# New Air Divison?



## Jorkapp (10 Jun 2009)

I've heard through the grapevine that a new air division will be standing up soon. I've not found anything from official sources (AF DWAN page pulls up nothing through searches, no mention of it in CANFORGEN/AIRGEN's), the most I found was a CF Aerospace Warfare blog posting (link) which says that it's creation is "imminent". Does anyone know anything more about this?


----------



## dapaterson (10 Jun 2009)

If and when any new formations are created in the ECSes it will be fully communicated.  Until there's MND signature on Ministerial Organizational Orders it's suppostion and possibly contingency planning.


----------



## tabernac (10 Jun 2009)

Link above is broken.
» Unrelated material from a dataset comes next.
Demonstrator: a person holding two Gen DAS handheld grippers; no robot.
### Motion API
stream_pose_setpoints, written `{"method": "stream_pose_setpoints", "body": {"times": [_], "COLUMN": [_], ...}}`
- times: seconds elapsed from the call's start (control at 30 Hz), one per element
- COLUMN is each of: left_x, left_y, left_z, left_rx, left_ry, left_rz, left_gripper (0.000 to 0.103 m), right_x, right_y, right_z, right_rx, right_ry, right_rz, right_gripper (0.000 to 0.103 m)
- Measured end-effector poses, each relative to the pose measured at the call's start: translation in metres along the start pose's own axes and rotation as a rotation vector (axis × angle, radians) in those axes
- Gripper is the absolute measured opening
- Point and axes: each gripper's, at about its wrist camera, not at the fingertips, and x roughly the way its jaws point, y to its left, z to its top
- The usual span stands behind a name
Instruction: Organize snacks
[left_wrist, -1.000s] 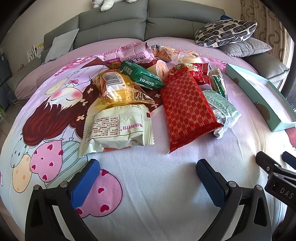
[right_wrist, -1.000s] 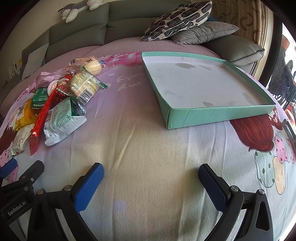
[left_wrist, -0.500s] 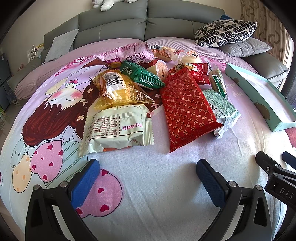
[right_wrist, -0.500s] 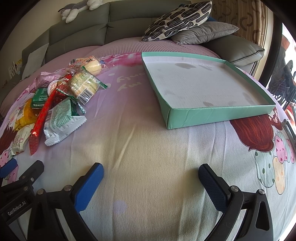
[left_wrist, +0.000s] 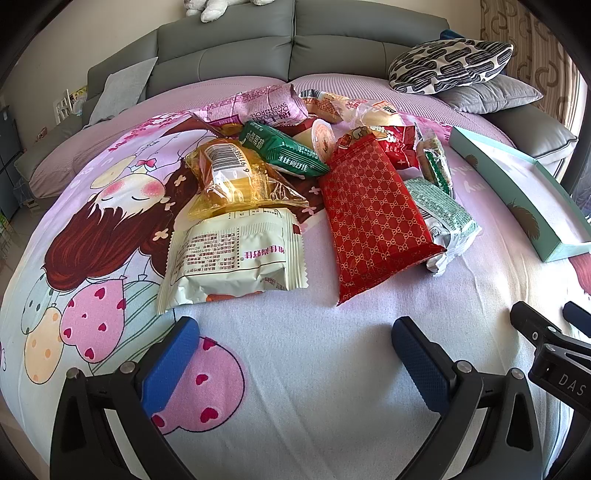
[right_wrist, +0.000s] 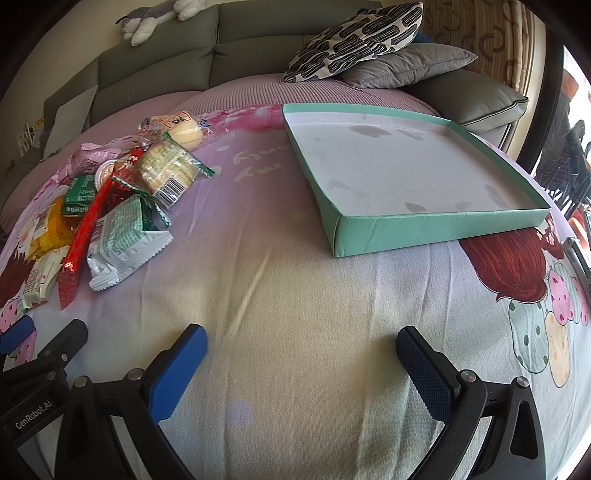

Use this instead.


----------



## George Wallace (10 Jun 2009)

It may be as "imminent" as your Retirement, in that it is talked about, and in ten or twenty years it may come about. 

I am in a unit whose "imminent restructure" was supposed to take place three years ago.  Still nothing in the wind officially.


----------



## Zoomie (12 Jun 2009)

2 Canadian Air Division will be stood up this summer under BGen Pitre.  His new CAD will encompass all pre-wings training elements in the AF.  2 CFFTS, 3 CFFTS, CFANs, and CFSSAT will all fall under his OPCon.  15 Wing will take over the training units in entirety (17 Wing loses 50% of its unit strength).


----------



## Jorkapp (12 Jun 2009)

Thanks for the info Zoomie. Will CFSACO by jumping over to 2CAD as well?


----------



## Zoomie (12 Jun 2009)

I wouldn't be surprised if Cornwall fell under 2CAD.  I am thinking that all AF trades that are pre-operational in their status will fall under this new division.


----------



## kj_gully (13 Jun 2009)

So there will be 2 can div flying orders. Wow, more reading! Sounds like CFSSAR will switch too?


----------



## Crimmsy (14 Jun 2009)

On the plus side, it will be years before the 2 CAD orders swell to the size of the 1 CAD orders, which will, of course, no longer be on our quarterly reading list  >


----------



## WingsofFury (25 Jun 2009)

From the Air Force website today:



> Air Force to regroup training establishment
> 
> The Air Force is realigning its structure by establishing a second air division headquarters, which will be located near 1 Canadian Air Division Headquarters in Winnipeg.
> 
> ...



http://www.airforce.forces.gc.ca/site/newsroom/news_e.asp?id=8816


----------



## dapaterson (25 Jun 2009)

A question:  Why aren't the sqns that train on specific platforms under the new Div?  Wouldn't it make sense to have trainees under 2 CAD until they are operationally employable?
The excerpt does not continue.